## Task item
The range runs from the line containing "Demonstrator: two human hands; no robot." through the last line of the material below; retype it exactly, leaving out the pictures.

════════════════════

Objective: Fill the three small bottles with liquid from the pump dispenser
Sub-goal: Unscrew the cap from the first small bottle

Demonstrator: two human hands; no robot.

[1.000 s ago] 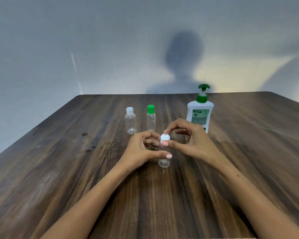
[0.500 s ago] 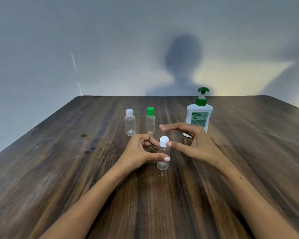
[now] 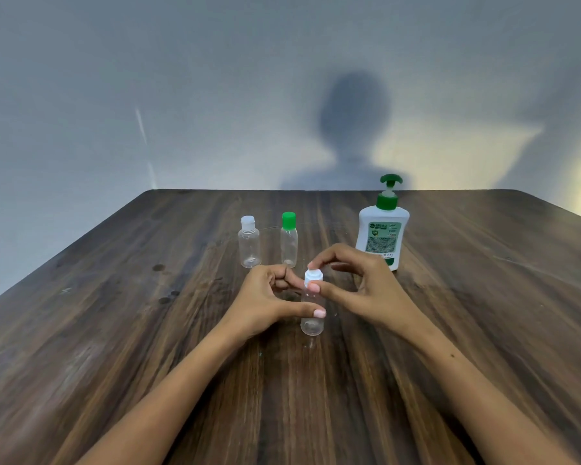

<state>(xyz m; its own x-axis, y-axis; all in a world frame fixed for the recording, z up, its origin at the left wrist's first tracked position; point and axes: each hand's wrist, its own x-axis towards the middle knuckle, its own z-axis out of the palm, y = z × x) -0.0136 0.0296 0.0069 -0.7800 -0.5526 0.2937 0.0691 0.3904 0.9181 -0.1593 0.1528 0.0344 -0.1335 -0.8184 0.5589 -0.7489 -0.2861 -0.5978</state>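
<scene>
On the dark wood-grain table [image 3: 114, 330], a clear plastic bottle with a white cap [image 3: 249, 245] and a slimmer clear bottle with a green cap [image 3: 288, 241] stand upright. Your left hand [image 3: 265, 302] grips the third clear bottle [image 3: 312, 325], upright at centre, while your right hand [image 3: 359, 290] pinches its white cap [image 3: 313, 276]. The white pump dispenser [image 3: 381, 236], spout facing you, reads "ORIGINAL".

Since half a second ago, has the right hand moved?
Yes. The right hand has closed back onto the white cap, pinching it, toward the left hand and away from the pump dispenser.
</scene>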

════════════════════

## Exercise response
Demonstrator: two human hands; no robot.

[1.000 s ago] 
[0.500 s ago] 
[now] 

<state>(xyz m; its own x-axis, y-axis; all in a world frame fixed for the recording, z up, its origin at the left wrist's first tracked position; point and axes: each hand's wrist, its own x-axis towards the middle knuckle, its own z-axis out of the palm, y = z × x) -0.0136 0.0296 0.0069 -0.7800 -0.5526 0.2937 0.0691 0.3904 0.9181 -0.1593 0.1528 0.0344 -0.1335 -0.8184 0.5589 -0.7489 -0.2861 -0.5978</state>
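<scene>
On the dark wood-grain table [image 3: 114, 330], a clear plastic bottle with a white cap [image 3: 249, 245] and a slimmer clear bottle with a green cap [image 3: 288, 241] stand upright. Your left hand [image 3: 265, 302] grips the third clear bottle [image 3: 312, 325], upright at centre, while your right hand [image 3: 359, 290] pinches its white cap [image 3: 313, 276]. The white pump dispenser [image 3: 381, 236], spout facing you, reads "ORIGINAL".

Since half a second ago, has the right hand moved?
Yes. The right hand has closed back onto the white cap, pinching it, toward the left hand and away from the pump dispenser.
</scene>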

That concludes the answer.